Managing your customer relationships

Managing your customer relationships

customersAs a small business owner, you know that if you don’t provide superb service to your customer, you cannot grow your business. Your customers are your lifeblood: without them, you wouldn’t be here so you must nurture and care for each and every one of them. Right?

Yes. And no. On the yes side, there is no question that businesses today live or die by customer service. E-commerce has served to underscore the value of above-and-beyond service, with companies like Amazon setting such exceptional standards that it’s difficult for customers who’ve shopped there to accept anything less from other businesses.

On the no side of the scale, great customer service alone is not sufficient to retain customers and build business: to achieve these, service needs to be entwined with a commitment to customer relationship management (CRM).

One of the first and most difficult things you must accept when you embrace CRM is that all customers are not created equal, and therefore cannot be given the same level of attention. You must identify your most valuable customers, then assign your resources to servicing them and building strong relationships with them. This does not mean that you ignore, or dump, lower-value customers: it simply means that you channel finite resources into areas that provide maximum long-term return.

So What Is CRM?

Robert Wayland says in his book Customer Connections: “Customer relationships are assets that should be evaluated and managed as rigorously as any financial assets.”

CRM is simply a way of selling products or services by building individual relationships with each customer and each prospect, on a foundation of mutual trust, emotional support, privacy protection and tolerance for other relationships.
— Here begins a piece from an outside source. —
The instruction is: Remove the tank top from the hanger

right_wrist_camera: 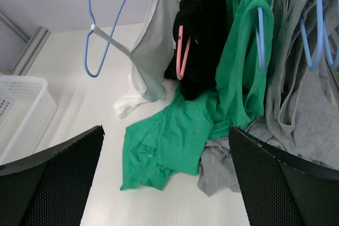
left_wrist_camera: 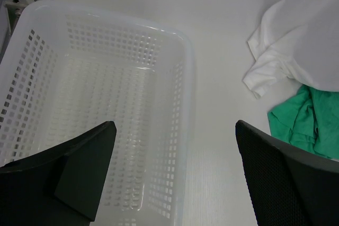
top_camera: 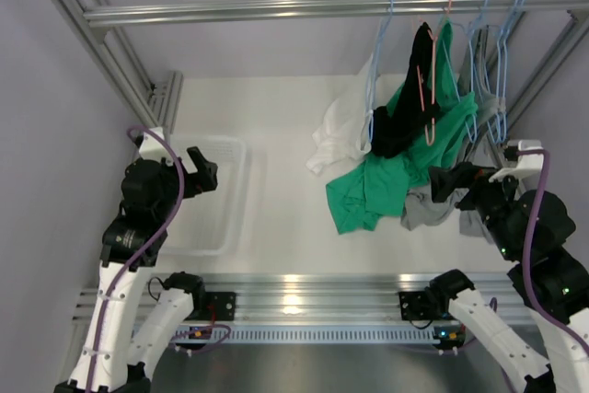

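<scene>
A black tank top (top_camera: 405, 108) hangs on a pink hanger (top_camera: 428, 98) from the rail (top_camera: 276, 11) at the upper right. It also shows in the right wrist view (right_wrist_camera: 204, 35) with its hanger (right_wrist_camera: 181, 51). A green top (top_camera: 377, 186) on a blue hanger (right_wrist_camera: 259, 35) trails down onto the table (right_wrist_camera: 175, 141). A white top (top_camera: 340, 131) hangs left of them. My right gripper (top_camera: 460, 186) (right_wrist_camera: 165, 130) is open and empty, near the clothes and facing them. My left gripper (top_camera: 202, 172) (left_wrist_camera: 175, 130) is open and empty above the basket's right rim.
A white perforated basket (top_camera: 225, 200) (left_wrist_camera: 180, 35) stands on the left of the table. Grey tops (top_camera: 428, 209) (right_wrist_camera: 307, 109) hang on blue hangers at the far right and pool on the table. Frame posts stand at both sides.
</scene>
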`<action>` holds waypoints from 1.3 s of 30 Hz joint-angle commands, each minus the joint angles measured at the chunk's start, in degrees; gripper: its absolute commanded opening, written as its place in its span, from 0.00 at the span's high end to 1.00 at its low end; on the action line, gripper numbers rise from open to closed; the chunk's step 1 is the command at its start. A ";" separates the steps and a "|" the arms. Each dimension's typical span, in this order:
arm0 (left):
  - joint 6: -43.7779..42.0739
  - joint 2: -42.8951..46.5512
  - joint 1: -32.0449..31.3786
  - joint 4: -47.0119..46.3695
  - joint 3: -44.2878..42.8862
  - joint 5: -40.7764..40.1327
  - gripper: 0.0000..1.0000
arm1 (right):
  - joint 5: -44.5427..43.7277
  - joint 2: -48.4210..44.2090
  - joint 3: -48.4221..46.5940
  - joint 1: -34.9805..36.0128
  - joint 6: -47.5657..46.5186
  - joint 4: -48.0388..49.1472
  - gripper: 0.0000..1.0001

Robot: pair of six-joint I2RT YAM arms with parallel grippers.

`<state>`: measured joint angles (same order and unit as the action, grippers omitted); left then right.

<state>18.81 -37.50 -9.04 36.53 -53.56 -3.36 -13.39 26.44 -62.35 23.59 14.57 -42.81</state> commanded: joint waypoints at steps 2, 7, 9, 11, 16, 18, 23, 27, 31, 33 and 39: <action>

Relationship management is not flogging off product-line extensions, over-surveying customers, buying new customers with fabulous deals, discounts and lead-ins, irritating them with an endless stream of junk mail or telemarketing calls. CRM shifts the company focus away from being purely product-centred. “Get the order at any cost” morphs into “How can I help my customer?”

Through CRM, you encourage customers to continue purchasing from you in the future - without the old-fashioned ‘hard sell’. Perhaps even more importantly, you transform them into referral-generating advocates for your business. This is where the trust factor comes in. What’s the first step you take when you need a stockbroker, a health-care provider, or a plumber? You ask people you know for recommendations - because you trust your friends to give you reliable information.

In today’s sophisticated marketplace comprised of educated, informed, sceptical consumers, CRM is the only way to sell. However, it’s important to stress that creating loyal relationships with customers can never compensate for weaknesses in other areas of your business. So before implementing CRM, check that your organisation’s infrastructure is sound: that the products or services you offer meet customer needs, that your sales and distribution channels are up to scratch.